The Microsoft Purview portal is the dashboard for your organisation’s compliance. It shows everything — what regulations you need to meet, how far along you are, and what’s still red.
Microsoft Purview portal
The Purview portal at purview.microsoft.com brings together all compliance tools under one roof:
| Area | What It Covers |
|---|---|
| Compliance Manager | Track compliance posture across regulations with assessments and improvement actions |
| Data classification | Discover and classify sensitive data using SITs, trainable classifiers, and labels |
| Data Loss Prevention | Policies to prevent sensitive data from being shared inappropriately |
| Information protection | Sensitivity labels, encryption, rights management |
| Data lifecycle management | Retention policies and labels to keep or delete data based on rules |
| Audit & eDiscovery | Search and investigate content for legal or compliance purposes |
Exam tip: Purview compliance vs Purview governance
Microsoft Purview has two sides:
- Purview compliance — managing regulations, protecting data, preventing leaks (this is what SC-900 tests)
- Purview governance — cataloguing data estates, mapping data lineage, scanning data sources (this is NOT on SC-900)

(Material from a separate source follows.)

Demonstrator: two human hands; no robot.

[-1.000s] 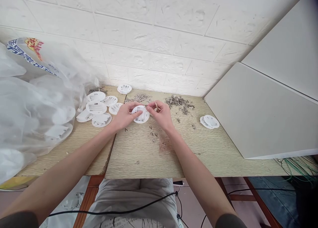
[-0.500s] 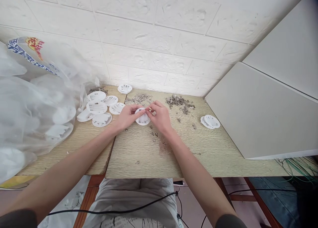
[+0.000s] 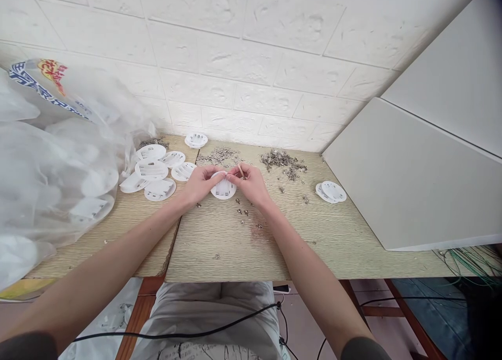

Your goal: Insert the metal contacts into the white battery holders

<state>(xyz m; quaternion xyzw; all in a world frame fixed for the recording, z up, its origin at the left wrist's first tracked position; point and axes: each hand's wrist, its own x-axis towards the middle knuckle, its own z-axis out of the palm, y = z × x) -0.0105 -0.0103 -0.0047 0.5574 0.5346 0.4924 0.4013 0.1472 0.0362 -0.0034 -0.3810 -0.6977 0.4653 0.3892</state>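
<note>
My left hand (image 3: 204,184) is closed on the edge of a white round plastic battery holder (image 3: 223,189), its thumb lying over the upper rim. The holder is tilted toward me, with slots and small metal parts on its face. My right hand (image 3: 250,183) is closed in a pinch at the holder's upper right rim. A thin, pale stick-like shape (image 3: 241,171) shows among its fingers; what the fingertips pinch is hidden. Several small metal contacts (image 3: 240,211) lie on the table just below the hands.
Several white round holders (image 3: 160,188) lie at left beside a big clear plastic bag (image 3: 78,156). Behind the hands are heaps of small metal pieces (image 3: 280,159). Two stacked holders (image 3: 332,192) sit at right, near a large grey panel (image 3: 423,182). A white brick-pattern wall (image 3: 251,62) stands behind.
The holder and both hands have shifted slightly left. My right fingers have changed position at the rim, and the pale stick-like shape now shows between them.
</note>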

If an exam question mentions “data catalogue” or “data lineage,” that’s the governance side. If it mentions “DLP,” “sensitivity labels,” or “Compliance Manager,” that’s the compliance side.
Compliance Manager
Compliance Manager is the tool inside the Purview portal that helps you assess, track, and improve your compliance posture. Think of it as a project management tool for regulations.
The three building blocks
| Building Block | What It Does | Example |
|---|---|---|
| Assessments | Pre-built templates that map your actions to specific regulations | A GDPR assessment shows every control you need and whether you've done it |
| Improvement actions | Recommended steps to improve compliance — each one can be assigned to a team member | Enable MFA for all users (reduces identity risk, improves GDPR and ISO 27001 scores) |
| Controls | The specific requirements from a regulation that your actions map to | GDPR Article 32: 'Implement appropriate technical measures' — mapped to encryption and access controls |
Assessments in detail
Compliance Manager comes with hundreds of pre-built assessment templates for common regulations:
- GDPR (EU General Data Protection Regulation)
- HIPAA (US Health Insurance Portability and Accountability Act)
- ISO 27001 (International information security standard)
- NIST 800-53 (US federal security framework)
- And many more — regional, industry-specific, and custom templates
Each assessment shows which controls are satisfied, which need work, and who is responsible.
Scenario: Nadia sets up a HIPAA assessment
MedGuard Health needs to demonstrate HIPAA compliance for an upcoming audit. Nadia opens Compliance Manager and adds the HIPAA assessment template.
Immediately, she sees:
- 120 improvement actions needed for HIPAA
- 40 are already marked complete (things Microsoft handles, like data centre security)
- 80 are customer-managed actions that MedGuard needs to address
Nadia assigns actions to the right people: Liam (IT Director) gets encryption and access control tasks, Dr. Torres gets data handling policy reviews. Each person sees their tasks in Compliance Manager and marks them as they complete.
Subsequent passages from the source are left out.